Your task:
Set down all of the data exactly as it appears.

Provided material:
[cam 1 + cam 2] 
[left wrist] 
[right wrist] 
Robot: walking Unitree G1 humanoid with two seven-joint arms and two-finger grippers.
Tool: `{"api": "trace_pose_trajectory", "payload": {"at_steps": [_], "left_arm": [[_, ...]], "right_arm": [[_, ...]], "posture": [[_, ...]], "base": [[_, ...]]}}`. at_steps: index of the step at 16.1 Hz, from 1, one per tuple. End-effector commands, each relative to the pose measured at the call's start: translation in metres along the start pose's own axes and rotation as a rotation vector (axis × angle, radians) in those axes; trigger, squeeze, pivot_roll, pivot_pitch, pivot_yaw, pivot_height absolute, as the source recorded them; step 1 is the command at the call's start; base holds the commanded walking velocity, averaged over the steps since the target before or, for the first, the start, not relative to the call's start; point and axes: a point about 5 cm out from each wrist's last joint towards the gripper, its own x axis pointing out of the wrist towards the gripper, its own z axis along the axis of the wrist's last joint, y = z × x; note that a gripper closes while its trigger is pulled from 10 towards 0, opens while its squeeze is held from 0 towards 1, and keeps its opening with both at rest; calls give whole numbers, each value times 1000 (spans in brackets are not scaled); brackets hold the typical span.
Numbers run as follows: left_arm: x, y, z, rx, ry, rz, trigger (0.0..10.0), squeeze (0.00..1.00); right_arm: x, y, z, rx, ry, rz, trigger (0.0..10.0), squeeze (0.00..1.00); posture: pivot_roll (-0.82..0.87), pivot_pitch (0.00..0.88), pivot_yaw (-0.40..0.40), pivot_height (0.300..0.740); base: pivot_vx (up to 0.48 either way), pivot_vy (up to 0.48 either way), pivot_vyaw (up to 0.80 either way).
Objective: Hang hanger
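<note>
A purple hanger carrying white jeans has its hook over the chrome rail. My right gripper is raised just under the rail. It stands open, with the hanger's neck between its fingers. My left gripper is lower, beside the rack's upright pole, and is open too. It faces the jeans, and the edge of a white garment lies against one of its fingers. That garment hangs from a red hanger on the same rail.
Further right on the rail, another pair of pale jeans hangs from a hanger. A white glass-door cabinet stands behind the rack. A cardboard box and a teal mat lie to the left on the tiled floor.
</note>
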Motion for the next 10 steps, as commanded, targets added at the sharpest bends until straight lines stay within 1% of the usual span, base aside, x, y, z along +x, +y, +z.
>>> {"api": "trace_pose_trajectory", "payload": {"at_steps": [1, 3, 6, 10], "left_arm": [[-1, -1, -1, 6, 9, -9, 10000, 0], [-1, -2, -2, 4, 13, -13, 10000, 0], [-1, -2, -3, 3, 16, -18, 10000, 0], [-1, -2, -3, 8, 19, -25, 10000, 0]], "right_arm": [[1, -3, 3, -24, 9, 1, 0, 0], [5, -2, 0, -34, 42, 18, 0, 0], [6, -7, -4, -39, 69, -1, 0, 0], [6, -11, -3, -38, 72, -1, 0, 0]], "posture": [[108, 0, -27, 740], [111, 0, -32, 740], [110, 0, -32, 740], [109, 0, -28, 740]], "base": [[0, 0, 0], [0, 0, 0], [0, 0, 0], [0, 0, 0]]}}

Output of the task:
[cam 1 + cam 2] 
[left wrist] 
[right wrist] 
Robot: walking Unitree G1 humanoid with two seven-joint arms and two-finger grippers.
Tool: `{"api": "trace_pose_trajectory", "payload": {"at_steps": [_], "left_arm": [[_, ...]], "right_arm": [[_, ...]], "posture": [[_, ...]], "base": [[_, ...]]}}`. at_steps: index of the step at 16.1 Hz, from 1, one per tuple. End-effector commands, each relative to the pose measured at the call's start: translation in metres along the start pose's own axes and rotation as a rotation vector (axis × angle, radians) in those axes; trigger, squeeze, pivot_roll, pivot_pitch, pivot_yaw, pivot_height absolute, as the source recorded them; step 1 is the command at the call's start; base holds the commanded walking velocity, averaged over the steps since the target before or, for the first, the start, not relative to the call's start; point and axes: a point about 5 cm out from each wrist's last joint towards the gripper, its own x axis pointing out of the wrist towards the gripper, its own z axis along the axis of the wrist's last joint, y = z × x; note that a gripper closes while its trigger is pulled from 10 towards 0, opens while its squeeze is held from 0 towards 1, and keeps its opening with both at rest; calls give whole numbers, each value times 1000 (spans in brackets are not scaled); brackets hold the typical span.
Numbers run as follows: left_arm: x, y, z, rx, ry, rz, trigger (0.0..10.0), squeeze (0.00..1.00); right_arm: x, y, z, rx, ry, rz, trigger (0.0..10.0), squeeze (0.00..1.00); posture: pivot_roll (-0.82..0.87), pivot_pitch (0.00..0.88), pivot_yaw (-0.40..0.40), pivot_height (0.300..0.740); base: pivot_vx (up to 0.48 either way), pivot_vy (up to 0.48 either way), pivot_vyaw (up to 0.80 either way).
Objective: Hang hanger
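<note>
A purple hanger carrying white jeans has its hook over the chrome rail. My right gripper is raised just under the rail. It stands open, with the hanger's neck between its fingers. My left gripper is lower, beside the rack's upright pole, and is open too. It faces the jeans, and the edge of a white garment lies against one of its fingers. That garment hangs from a red hanger on the same rail.
Further right on the rail, another pair of pale jeans hangs from a hanger. A white glass-door cabinet stands behind the rack. A cardboard box and a teal mat lie to the left on the tiled floor.
</note>
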Motion for the next 10 steps, as commanded, targets added at the sharpest bends until straight lines stay within 1% of the usual span, base aside, x, y, z along +x, +y, +z.
>>> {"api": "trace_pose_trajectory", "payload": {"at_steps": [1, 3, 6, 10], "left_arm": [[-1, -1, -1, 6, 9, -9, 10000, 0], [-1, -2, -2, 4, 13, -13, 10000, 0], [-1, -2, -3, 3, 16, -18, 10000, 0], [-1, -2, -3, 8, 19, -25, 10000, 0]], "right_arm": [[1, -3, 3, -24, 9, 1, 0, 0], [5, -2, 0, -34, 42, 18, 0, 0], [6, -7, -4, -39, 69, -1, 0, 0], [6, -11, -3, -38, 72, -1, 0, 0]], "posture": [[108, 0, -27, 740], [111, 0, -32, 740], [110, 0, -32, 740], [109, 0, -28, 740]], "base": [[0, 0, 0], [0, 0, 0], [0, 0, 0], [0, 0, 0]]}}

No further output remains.